Microsoft originally developed the Open Database Connectivity (ODBC) API to provide a database-brand-independent API for database access on its Windows operating systems. The early ODBC API became the foundation for the SQL/CLI standard, which is now the official ANSI/ISO standard for a SQL call-level interface. The original ODBC API was extended and modified during the standardization process to create the SQL/CLI specification. With the introduction of ODBC release 3.0, Microsoft brought ODBC into conformance with the SQL/CLI standard. With this revision, ODBC becomes a superset of the SQL/CLI specification.

ODBC goes beyond the SQL/CLI capabilities in several areas, in part because Microsoft’s goals for ODBC were broader than simply creating a standardized database access API. Microsoft also wanted to allow a single Windows application program to be able to concurrently access several different databases using the ODBC API. It also wanted to provide a structure where database vendors could support ODBC without giving up their proprietary APIs, and where the software that provided ODBC support for a particular brand of DBMS could be distributed by the database vendor and installed on Windows-based client systems as needed. The layered structure of ODBC and special ODBC management calls provide these capabilities.

1. The Structure of ODBC

The structure of ODBC as it is provided on Windows-based or other operating systems is shown in Figure 19-24. There are three basic layers to the ODBC software:

Callable API. At the top layer, ODBC provides a single callable database access API that can be used by all application programs. The API is packaged as a dynamic-linked library (DLL), which is an integral part of the various Windows operating systems.
ODBC drivers. At the bottom layer of the ODBC structure is a collection of ODBC drivers. There is a separate driver for each of the DBMS brands. The purpose of the driver is to translate the standardized ODBC calls into the appropriate call(s) for the specific DBMS that it supports. Each driver can be independently installed on a particular computer system. This allows the DBMS vendors to provide an ODBC driver for their particular brand of DBMS and distribute the driver independent of the Windows operating system software.

If the database resides on the same system as the ODBC driver, the driver is usually linked directly to the database’s native API code. If the database is to be accessed over a network, the driver may call a native DBMS client to handle the client/server connection, or the driver might handle the network connection itself.

Driver manager. In the middle layer of the ODBC structure is the ODBC driver manager. Its role is to load and unload the various ODBC drivers, on request from application programs. The driver manager is also responsible for routing the API calls made by application programs to the appropriate driver for execution.

When an application program wants to access a database via ODBC, it goes through the same initiation sequence specified by the SQL/CLI standard. The program allocates an environment handle, then a connection handle, and then calls SQLConnect(), specifying the particular data source to be accessed. When it receives the SQLConnect() call, the ODBC driver manager examines the connection information provided and determines the appropriate ODBC driver that is needed.
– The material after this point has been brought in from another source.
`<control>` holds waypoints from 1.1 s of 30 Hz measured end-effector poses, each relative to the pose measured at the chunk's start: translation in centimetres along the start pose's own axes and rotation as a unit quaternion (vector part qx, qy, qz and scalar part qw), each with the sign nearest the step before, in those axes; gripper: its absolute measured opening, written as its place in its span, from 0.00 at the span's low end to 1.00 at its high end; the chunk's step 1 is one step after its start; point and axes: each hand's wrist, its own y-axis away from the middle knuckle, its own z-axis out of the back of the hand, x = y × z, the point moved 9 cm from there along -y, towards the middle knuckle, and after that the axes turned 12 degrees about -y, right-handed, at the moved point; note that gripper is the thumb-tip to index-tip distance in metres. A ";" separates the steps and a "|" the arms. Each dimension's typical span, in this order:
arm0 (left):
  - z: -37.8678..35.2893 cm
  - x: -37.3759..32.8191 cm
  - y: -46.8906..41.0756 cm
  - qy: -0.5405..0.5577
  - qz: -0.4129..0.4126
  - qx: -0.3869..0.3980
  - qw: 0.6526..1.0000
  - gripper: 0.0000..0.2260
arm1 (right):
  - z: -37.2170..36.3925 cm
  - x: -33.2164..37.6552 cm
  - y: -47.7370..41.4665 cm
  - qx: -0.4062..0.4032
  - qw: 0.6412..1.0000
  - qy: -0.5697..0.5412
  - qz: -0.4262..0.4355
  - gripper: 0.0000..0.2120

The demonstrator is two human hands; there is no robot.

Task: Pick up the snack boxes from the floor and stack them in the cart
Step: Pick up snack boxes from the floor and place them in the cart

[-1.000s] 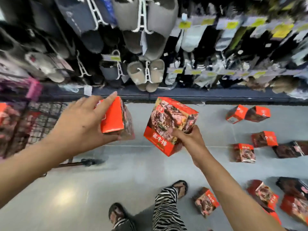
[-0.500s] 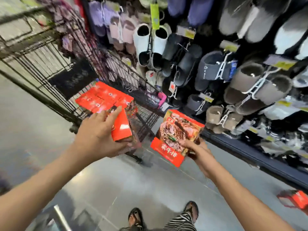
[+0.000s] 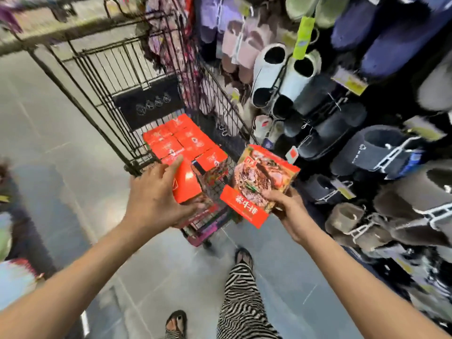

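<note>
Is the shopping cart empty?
No, red snack boxes lie packed side by side on the bottom of the cart.

We face the cart [image 3: 149,104], which stands ahead and a little to the left. Inside it, the stacked boxes [image 3: 181,140] lie side by side in a layer. Our left hand [image 3: 156,199] holds the first box [image 3: 187,185] over the cart's near end. Our right hand [image 3: 286,206] holds the second box [image 3: 265,177] just right of it, beside the cart. The slipper rack [image 3: 354,133] runs along the cart's right side. Our foot [image 3: 175,322] stands on the floor [image 3: 49,148] behind both hands.
</note>
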 end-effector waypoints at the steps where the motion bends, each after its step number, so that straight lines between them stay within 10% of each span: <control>1: -0.9 -0.3 -0.7 0.011 0.017 -0.006 1.000 0.51 | 0.4 0.3 -1.6 0.008 1.000 0.002 -0.001 0.22; 13: -12.2 -0.6 -2.2 -0.021 0.216 0.096 0.971 0.51 | 0.8 -0.3 -16.4 0.103 0.977 0.149 -0.112 0.35; 22: -20.0 0.0 -4.3 -0.056 0.188 0.139 0.971 0.51 | 0.9 -8.1 -23.4 0.086 0.963 0.200 -0.159 0.42; 33: -30.3 0.5 -6.2 -0.082 0.176 0.165 0.967 0.52 | 0.3 -14.7 -28.8 0.244 0.862 0.393 -0.208 0.48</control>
The driver manager loads the driver into memory if it’s not already being used by another application program.

Subsequent calls by the application program on this particular CLI/ODBC connection are routed to this driver. The application program can, if appropriate, make other SQLConnect() calls for other data sources that will cause the driver manager to concurrently load other drivers for other DBMS brands. The application program can then use ODBC to communicate with two or more different databases, of different brands, using a uniform API.

2. ODBC and DBMS Independence

By providing a uniform API and its driver manager architecture, ODBC goes a long way toward providing a cross-vendor API for database access, but it’s impossible to provide fully transparent access. The ODBC drivers for the various database systems can easily mask cosmetic differences in their SQL dialects and API suites, but more fundamental differences are difficult or impossible to mask. ODBC provides a partial solution to this problem by providing several different levels of ODBC capability, and by making each ODBC driver self-describing through the ODBC/CLI calls that return information about general functionality, supported functions, and supported data types. However, the existence of different capability levels and profiles effectively pushes the DBMS differences right back into the application program, which must deal with this nonuniformity of ODBC drivers. In practice, the vast majority of application programs rely on only the basic, core set of ODBC functionality and don’t bother with more advanced features or profiles.

3. ODBC Catalog Functions

One of the areas where ODBC offers capability beyond the SQL/CLI standard is the retrieval of information about the structure of a database from its system catalog. As a part of the ANSI/ISO SQL standard, the CLI assumes that this information (about tables, columns, privileges, and so forth) is available through the SQL2 Information Schema, as described in Chapter 16. ODBC doesn’t assume the presence of an Information Schema. Instead, it provides a set of specialized functions, shown in Table 19-4, that provide information about the structure of a data source. By calling these functions and processing their results, an application program can determine, at runtime, information about the tables, columns, privileges, primary keys, foreign keys, and stored procedures that form the structure of a data source.

The ODBC catalog functions typically aren’t needed by an application program that is written for a specific purpose. However, they are essential for a general-purpose program, such as a query program, report generator, or data analysis tool. The catalog functions can be called any time after a connection to a data source has been made. For example, a report writing program might call SQLConnect() and then immediately call SQLTables() to determine which tables are available in the target data source. The tables could then be presented in a list on the screen, allowing the user to select which table should be used to generate a report.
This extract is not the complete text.